Back in the early '90's when I was living in Philadelphia, working at the country's oldest Quaker school, and writing my Masters' thesis on "Wilderness and the American Character" I was engrossed in the simple life. Since then, of course, I've had five jobs, lived in six houses, and had three kids. Along the way, things have gotten quite a bit more complex. Recently, however, my life has been simplified. And that is due, in part, to running.
It's cliche to say that running is the ultimate simple sport. All you need are shoes, shorts and the desire to get out there. And these days, you don't really even need shoes:)
Thing is, the cliche is true, running is a simple endeavor and, if given the proper place in one's life, it can help to simplify those other places in our lives that are becoming increasingly complex, complicated and, in some cases, downright unsustainable. For those of us who have chosen the complex path with kids, jobs, houses, cars, etc...it can be difficult, if not impossible, to carve out the time and space for simplicity. It takes effort and a choice to be present and in the moment.
I was reflecting recently on the last two years of my life -- two years that have been filled with transition and change. Through those two years, the one constant, at least until I was stripped to my core with a debilitating injury eight weeks ago, was my running. Now that I have begun to slowly crawl out of the injury hole and things are looking up, I am pausing to look back. The visceral memory of the complexity of the past two years lingers and what makes that reflection meaningful and purposeful is the acceptance of the growth that has taken place, growth that I did not know I needed.
In those moments of deep simplicity and silence I am reminded of that great Buddhist saying,
Don't ask why this is happening to me?
Rather, ask why is this happening for me?
4 comments:
Running is definitely a haven of simplicity. Sometimes the only thing that brings sanity in an otherwise hectic day.
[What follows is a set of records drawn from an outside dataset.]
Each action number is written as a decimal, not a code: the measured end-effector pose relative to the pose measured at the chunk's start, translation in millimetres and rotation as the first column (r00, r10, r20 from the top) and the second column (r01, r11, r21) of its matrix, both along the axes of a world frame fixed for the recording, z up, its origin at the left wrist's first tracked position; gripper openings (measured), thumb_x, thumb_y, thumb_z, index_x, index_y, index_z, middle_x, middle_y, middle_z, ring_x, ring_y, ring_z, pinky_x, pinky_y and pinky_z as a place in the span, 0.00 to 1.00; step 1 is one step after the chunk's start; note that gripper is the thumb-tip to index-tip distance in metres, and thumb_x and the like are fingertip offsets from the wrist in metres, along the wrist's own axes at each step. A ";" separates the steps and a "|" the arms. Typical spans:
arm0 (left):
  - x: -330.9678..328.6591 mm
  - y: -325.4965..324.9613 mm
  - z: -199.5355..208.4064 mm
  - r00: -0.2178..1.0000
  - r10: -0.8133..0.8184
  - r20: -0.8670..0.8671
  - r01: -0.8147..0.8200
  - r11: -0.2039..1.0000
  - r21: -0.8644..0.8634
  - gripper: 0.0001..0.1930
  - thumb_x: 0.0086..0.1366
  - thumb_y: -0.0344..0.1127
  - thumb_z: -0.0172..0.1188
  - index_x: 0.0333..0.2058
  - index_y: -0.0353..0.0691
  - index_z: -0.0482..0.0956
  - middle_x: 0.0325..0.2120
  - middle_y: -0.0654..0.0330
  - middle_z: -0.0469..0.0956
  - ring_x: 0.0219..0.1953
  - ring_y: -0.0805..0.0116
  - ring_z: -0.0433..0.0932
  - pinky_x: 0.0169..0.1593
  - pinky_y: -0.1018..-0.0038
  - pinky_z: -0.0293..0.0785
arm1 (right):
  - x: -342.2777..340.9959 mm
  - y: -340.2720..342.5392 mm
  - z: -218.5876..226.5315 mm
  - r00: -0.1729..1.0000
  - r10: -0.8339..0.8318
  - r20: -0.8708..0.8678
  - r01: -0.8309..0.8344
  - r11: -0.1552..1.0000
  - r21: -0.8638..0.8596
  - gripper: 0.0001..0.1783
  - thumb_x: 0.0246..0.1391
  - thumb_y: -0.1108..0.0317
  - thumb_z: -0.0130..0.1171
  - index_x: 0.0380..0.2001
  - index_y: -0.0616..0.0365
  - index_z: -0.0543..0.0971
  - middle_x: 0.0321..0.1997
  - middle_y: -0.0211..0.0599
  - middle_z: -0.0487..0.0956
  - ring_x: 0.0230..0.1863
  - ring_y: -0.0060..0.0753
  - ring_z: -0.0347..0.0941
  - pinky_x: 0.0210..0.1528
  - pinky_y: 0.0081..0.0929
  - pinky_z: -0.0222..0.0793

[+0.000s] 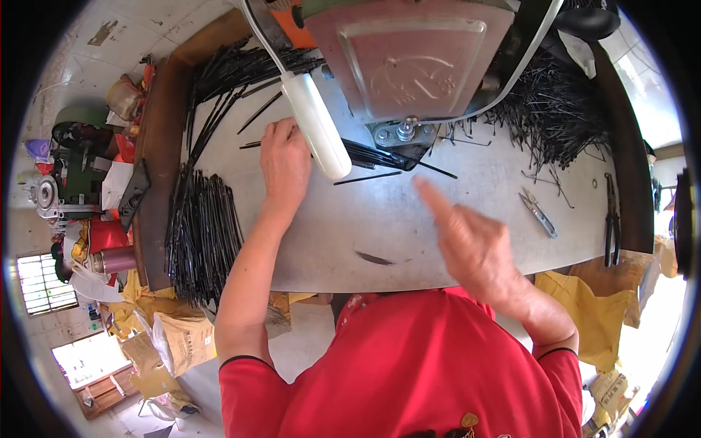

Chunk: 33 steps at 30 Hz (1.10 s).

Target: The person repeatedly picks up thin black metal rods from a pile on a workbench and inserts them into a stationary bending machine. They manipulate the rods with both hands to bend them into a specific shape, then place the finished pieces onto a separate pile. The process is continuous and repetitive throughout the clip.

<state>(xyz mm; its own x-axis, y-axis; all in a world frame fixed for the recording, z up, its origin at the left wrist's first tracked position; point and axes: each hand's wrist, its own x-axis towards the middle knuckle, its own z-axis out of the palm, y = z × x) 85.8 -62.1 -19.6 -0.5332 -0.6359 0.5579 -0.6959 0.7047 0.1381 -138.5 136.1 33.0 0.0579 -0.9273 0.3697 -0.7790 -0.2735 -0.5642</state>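
My left hand (pixel 283 160) is closed over thin black rods on the metal tabletop, its fingertips partly hidden by a white tube-shaped lamp (pixel 318 128). From beyond the lamp the rods (pixel 369 155) reach to the foot of a machine (pixel 409 131). My right hand (pixel 471 241) hovers nearer to me, index finger stretched toward the rod ends and the other fingers curled; it is slightly blurred, and nothing shows in it. Between the hands and the machine lie a loose rod (pixel 367 177) and the tip of another (pixel 438 169).
A thick bundle of black rods (pixel 204 237) hangs over the table's left front edge. Bent black rods are heaped (pixel 551 102) at the back right. Thread snips (pixel 539 214) and black-handled pliers (pixel 612 223) lie on the right. Wooden boards (pixel 157 175) border the table.
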 end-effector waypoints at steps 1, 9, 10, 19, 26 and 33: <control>5.5 -5.6 -8.2 1.000 -0.023 0.014 0.022 0.999 0.030 0.10 0.56 0.25 0.59 0.38 0.39 0.79 0.33 0.53 0.78 0.35 0.54 0.77 0.41 0.65 0.72 | 4.5 4.3 -0.7 0.998 0.058 -0.039 -0.059 0.998 -0.014 0.26 0.40 0.82 0.54 0.48 0.58 0.75 0.21 0.36 0.69 0.20 0.35 0.70 0.23 0.30 0.70; -32.2 28.2 37.8 0.951 -0.125 -0.284 0.190 0.959 0.212 0.17 0.53 0.23 0.58 0.44 0.28 0.71 0.29 0.53 0.74 0.31 0.61 0.75 0.32 0.71 0.73 | 5.6 -17.8 -26.2 0.961 -0.059 0.269 0.018 0.988 0.153 0.10 0.52 0.68 0.59 0.36 0.62 0.77 0.19 0.39 0.74 0.15 0.33 0.71 0.17 0.23 0.65; -39.5 37.7 41.2 0.847 0.038 -0.530 0.281 0.815 0.507 0.18 0.55 0.25 0.58 0.46 0.28 0.70 0.30 0.54 0.75 0.31 0.65 0.75 0.32 0.73 0.72 | 1.7 -28.0 -14.1 0.875 -0.168 0.453 0.021 0.950 0.312 0.10 0.53 0.68 0.57 0.36 0.63 0.76 0.19 0.39 0.74 0.14 0.31 0.71 0.16 0.23 0.64; -93.7 77.9 18.3 0.340 0.680 -0.650 0.770 0.196 0.608 0.17 0.65 0.30 0.57 0.52 0.34 0.71 0.31 0.63 0.76 0.29 0.79 0.71 0.32 0.83 0.67 | 1.5 -67.2 -14.8 0.370 -0.387 0.845 -0.152 0.872 0.466 0.13 0.56 0.65 0.51 0.38 0.65 0.73 0.20 0.35 0.75 0.11 0.21 0.67 0.13 0.17 0.58; -91.9 74.8 12.1 0.394 0.643 -0.657 0.739 0.203 0.642 0.17 0.65 0.29 0.56 0.52 0.33 0.71 0.31 0.62 0.77 0.29 0.79 0.72 0.31 0.83 0.67 | 4.6 -64.8 -11.3 0.398 -0.384 0.834 -0.083 0.890 0.449 0.15 0.57 0.63 0.52 0.41 0.64 0.73 0.20 0.34 0.75 0.11 0.19 0.65 0.14 0.16 0.57; -89.5 75.5 16.6 0.403 0.648 -0.646 0.742 0.182 0.646 0.16 0.65 0.29 0.56 0.51 0.33 0.72 0.31 0.62 0.77 0.29 0.79 0.71 0.31 0.83 0.67 | 5.1 -65.3 -9.6 0.410 -0.372 0.833 -0.074 0.896 0.437 0.15 0.57 0.63 0.52 0.42 0.64 0.73 0.20 0.34 0.75 0.11 0.19 0.65 0.14 0.16 0.57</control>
<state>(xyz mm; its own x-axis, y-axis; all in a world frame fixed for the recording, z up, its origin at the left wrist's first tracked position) -3.7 13.4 -3.0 -0.3876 -0.8739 -0.2935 0.3159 -0.4250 0.8483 -133.4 70.8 23.4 -0.2435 -0.9418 -0.2318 0.2143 0.1808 -0.9599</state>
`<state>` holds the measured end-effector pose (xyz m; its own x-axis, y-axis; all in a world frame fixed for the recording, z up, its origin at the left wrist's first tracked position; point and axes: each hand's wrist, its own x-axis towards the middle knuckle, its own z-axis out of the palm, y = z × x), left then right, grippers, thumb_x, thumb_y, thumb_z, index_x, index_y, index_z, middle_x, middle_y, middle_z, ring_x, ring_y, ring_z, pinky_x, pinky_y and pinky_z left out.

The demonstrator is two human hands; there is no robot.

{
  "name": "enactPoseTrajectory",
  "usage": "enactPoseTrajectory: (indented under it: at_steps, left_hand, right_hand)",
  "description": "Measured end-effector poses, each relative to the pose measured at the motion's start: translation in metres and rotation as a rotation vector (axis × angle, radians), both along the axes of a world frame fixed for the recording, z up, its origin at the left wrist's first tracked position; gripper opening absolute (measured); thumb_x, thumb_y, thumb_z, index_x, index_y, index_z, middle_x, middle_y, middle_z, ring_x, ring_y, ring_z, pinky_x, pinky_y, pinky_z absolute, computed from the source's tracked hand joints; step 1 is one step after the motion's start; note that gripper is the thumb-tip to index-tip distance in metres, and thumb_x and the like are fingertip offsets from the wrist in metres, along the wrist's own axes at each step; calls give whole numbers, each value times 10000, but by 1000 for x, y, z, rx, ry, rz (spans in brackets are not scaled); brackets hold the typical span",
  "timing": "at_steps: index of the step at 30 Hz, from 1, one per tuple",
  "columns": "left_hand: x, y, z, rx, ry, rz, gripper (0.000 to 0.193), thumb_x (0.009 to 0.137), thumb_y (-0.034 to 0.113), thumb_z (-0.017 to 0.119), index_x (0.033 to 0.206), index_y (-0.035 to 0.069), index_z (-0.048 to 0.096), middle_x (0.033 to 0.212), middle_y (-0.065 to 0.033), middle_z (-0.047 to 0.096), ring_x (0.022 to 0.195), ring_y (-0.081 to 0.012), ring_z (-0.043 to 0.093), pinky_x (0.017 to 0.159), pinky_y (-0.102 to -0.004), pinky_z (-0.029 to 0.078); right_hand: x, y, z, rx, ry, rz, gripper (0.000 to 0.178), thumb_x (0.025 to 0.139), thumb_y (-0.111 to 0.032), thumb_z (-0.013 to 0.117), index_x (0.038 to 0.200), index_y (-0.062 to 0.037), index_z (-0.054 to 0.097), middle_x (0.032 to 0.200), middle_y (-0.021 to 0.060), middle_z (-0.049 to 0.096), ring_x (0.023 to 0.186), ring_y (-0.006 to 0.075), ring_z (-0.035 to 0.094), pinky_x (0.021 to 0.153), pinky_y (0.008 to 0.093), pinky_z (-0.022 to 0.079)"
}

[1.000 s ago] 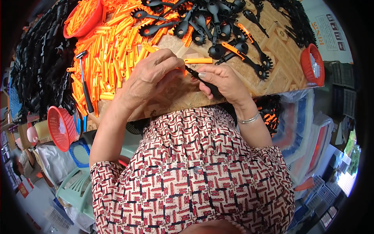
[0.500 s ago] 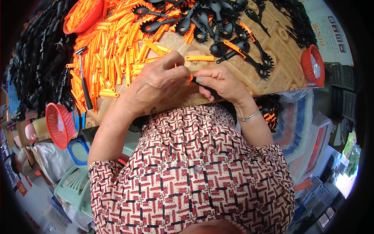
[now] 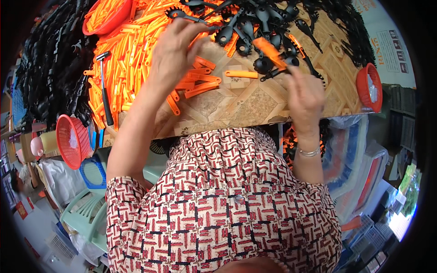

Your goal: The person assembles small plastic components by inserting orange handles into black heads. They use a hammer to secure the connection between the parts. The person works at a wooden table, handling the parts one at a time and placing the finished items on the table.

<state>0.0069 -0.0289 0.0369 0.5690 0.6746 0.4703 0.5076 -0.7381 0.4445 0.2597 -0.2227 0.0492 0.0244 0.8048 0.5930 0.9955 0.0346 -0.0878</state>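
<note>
My left hand (image 3: 175, 57) reaches over the far side of the table, its thumb and fingers apart. Its fingertips are close to the handle of a black toothed pasta spoon (image 3: 175, 13); contact is unclear. At the right, my right hand (image 3: 307, 93), smeared by motion, has its fingers closed at the near end of an orange-handled utensil (image 3: 269, 51). The utensil's black part is mostly hidden by the hand. Beneath and beyond lie several black spoons (image 3: 261, 16) and another orange-handled utensil (image 3: 295, 44). A single loose orange handle (image 3: 241, 74) lies between my hands.
A large heap of orange handles (image 3: 132, 59) covers the left of the table (image 3: 218, 107), with a hammer (image 3: 105, 91) on it. Black utensils (image 3: 50, 68) pile at the far left. Red baskets (image 3: 73, 141) stand at the left and right (image 3: 369, 86); a red bowl (image 3: 107, 18) holds orange handles.
My hands have parted from near the table's front edge. The left moved up and away to the black spoons; the right moved right, carrying the orange-handled utensil. Orange handles formerly behind my left hand now show.
</note>
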Motion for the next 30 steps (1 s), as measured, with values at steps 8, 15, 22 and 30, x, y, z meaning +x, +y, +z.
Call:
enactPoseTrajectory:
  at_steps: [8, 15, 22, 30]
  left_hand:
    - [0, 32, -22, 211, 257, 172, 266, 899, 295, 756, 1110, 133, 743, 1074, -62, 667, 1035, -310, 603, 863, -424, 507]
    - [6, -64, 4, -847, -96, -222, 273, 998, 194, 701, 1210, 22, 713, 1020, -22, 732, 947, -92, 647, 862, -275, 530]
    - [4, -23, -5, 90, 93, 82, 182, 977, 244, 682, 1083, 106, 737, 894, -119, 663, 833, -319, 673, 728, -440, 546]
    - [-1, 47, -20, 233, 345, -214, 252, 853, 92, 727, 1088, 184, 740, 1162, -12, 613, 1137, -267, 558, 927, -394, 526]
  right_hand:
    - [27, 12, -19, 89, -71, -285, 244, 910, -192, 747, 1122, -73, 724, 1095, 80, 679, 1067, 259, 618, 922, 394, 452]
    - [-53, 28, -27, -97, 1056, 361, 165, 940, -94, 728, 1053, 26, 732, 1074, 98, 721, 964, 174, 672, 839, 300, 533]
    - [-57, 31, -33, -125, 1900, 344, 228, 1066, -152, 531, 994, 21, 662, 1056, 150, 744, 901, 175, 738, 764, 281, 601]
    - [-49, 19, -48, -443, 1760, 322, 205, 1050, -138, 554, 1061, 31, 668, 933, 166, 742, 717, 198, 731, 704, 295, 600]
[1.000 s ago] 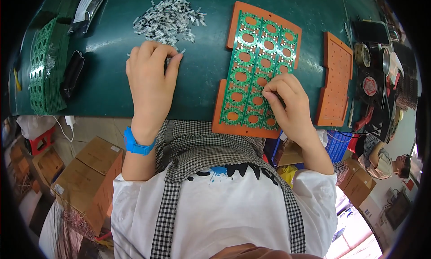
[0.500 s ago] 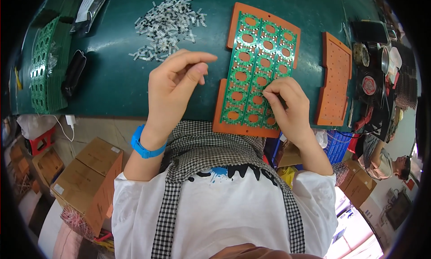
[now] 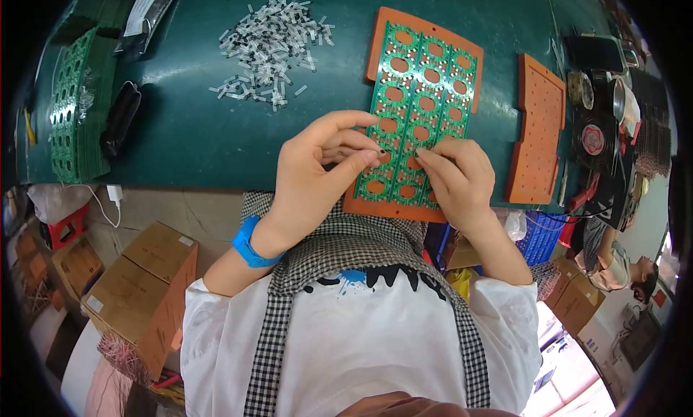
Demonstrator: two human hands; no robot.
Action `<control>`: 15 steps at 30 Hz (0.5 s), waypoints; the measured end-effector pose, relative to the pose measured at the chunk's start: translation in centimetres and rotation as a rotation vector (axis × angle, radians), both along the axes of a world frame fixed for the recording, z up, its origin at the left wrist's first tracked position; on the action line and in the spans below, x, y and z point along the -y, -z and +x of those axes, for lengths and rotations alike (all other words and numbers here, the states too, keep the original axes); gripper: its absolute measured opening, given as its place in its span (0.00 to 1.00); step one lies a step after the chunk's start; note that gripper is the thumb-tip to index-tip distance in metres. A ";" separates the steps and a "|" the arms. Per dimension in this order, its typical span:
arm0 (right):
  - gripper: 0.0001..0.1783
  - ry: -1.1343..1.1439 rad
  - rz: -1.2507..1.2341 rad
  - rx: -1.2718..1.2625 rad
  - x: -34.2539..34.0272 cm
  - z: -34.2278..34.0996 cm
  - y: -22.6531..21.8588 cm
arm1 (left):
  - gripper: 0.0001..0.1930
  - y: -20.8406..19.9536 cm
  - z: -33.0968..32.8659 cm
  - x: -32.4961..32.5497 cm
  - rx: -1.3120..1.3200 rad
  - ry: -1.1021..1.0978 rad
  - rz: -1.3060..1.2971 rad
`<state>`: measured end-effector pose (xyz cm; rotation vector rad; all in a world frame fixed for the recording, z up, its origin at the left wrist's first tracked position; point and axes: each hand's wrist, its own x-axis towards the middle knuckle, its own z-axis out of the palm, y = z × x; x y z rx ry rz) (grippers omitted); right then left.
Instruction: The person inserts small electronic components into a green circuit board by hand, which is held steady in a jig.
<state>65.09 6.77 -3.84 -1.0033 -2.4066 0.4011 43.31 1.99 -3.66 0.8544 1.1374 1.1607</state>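
A panel of green circuit boards (image 3: pixel 410 92) with rows of oval cutouts lies on an orange fixture plate (image 3: pixel 378 38). Over the panel's lower left edge is my left hand (image 3: pixel 325 161), thumb and fingers curled in a pinch. A tiny dark part (image 3: pixel 382 152) shows at its thumb tip. My right hand (image 3: pixel 462 173) rests at the lower right of the panel, its thumb and index finger pressed together. Whatever lies between those fingertips is too small to make out. Up and to the left sits a loose pile of small black-and-clear parts (image 3: pixel 271 45).
A second orange plate (image 3: pixel 540 128) lies to the right, beside a tin and tools. Stacked green panels (image 3: pixel 76 106) stand at the far left, near a black pouch (image 3: pixel 121 117) and a dark labelled bag (image 3: pixel 144 20). Cardboard boxes (image 3: pixel 144 272) sit below the table (image 3: pixel 195 142).
My left hand has moved right and nearer to me, from beside the pile to the panel's left edge. My right hand has shifted slightly left, its fingertips staying over the panel.
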 end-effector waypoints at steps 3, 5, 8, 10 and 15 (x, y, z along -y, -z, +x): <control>0.14 -0.043 0.093 0.038 -0.1 -0.5 -1.3 | 0.18 -0.1 0.7 0.2 0.003 0.019 0.015; 0.14 -0.056 0.119 0.050 0.0 -1.0 -2.1 | 0.18 -0.7 1.2 0.4 0.004 0.056 0.013; 0.14 -0.124 -0.145 -0.205 0.2 -1.2 -2.5 | 0.20 -0.9 1.7 0.5 0.012 0.182 0.054; 0.14 -0.260 -0.276 -0.232 -0.2 -0.7 -2.4 | 0.21 -0.7 1.3 0.2 0.236 0.211 -0.075; 0.04 0.061 -0.391 -0.094 -3.1 -0.8 -2.5 | 0.19 -0.5 -1.1 -1.5 -0.939 -0.110 0.319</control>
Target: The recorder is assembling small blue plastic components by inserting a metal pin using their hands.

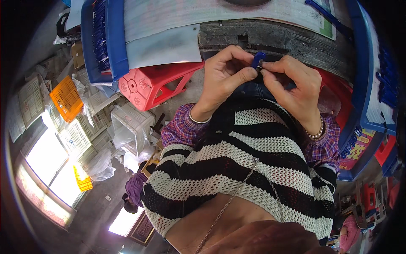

Are you better able to reflect on your recent growth because you are again running? Just curious because that's what it sounds like, and I certainly find immersion in the motion of running to be the best time for reflection.
Thanks for this lovely post, and glad to hear the injury is healing.
Gretchen, I would answer to the question yes. I find it that I, personally, definitely reflect on life on the run. When injured and unable, it is almost like mind gets busy with mundane tasks yet still in terms of contemplating phylosophically (I hope I am spelling it right). I know of someone who has same feel for riding a bike, and running does little. I think it's not running as is, it is what it means to each of us.
Andy, get better, man! I know exactly how it feels, and I am not just saying it! PF sucks!
Nice post AJW. Even though I don't like to be injured and unable to run, I like the post injury time. When you can get out there again, slowly but steadily, see how precious and lucky you are to be able to run. Plus it gives you a mandatory break and time to think.
Love this post. Simplicity is _exactly_ what I crave from running. You don't need design documents, SOP's, or audits, you just lace 'em up and head out the door, with or without your shoes/ipod/garmin.
Question: Is there a sport that is simpler than running?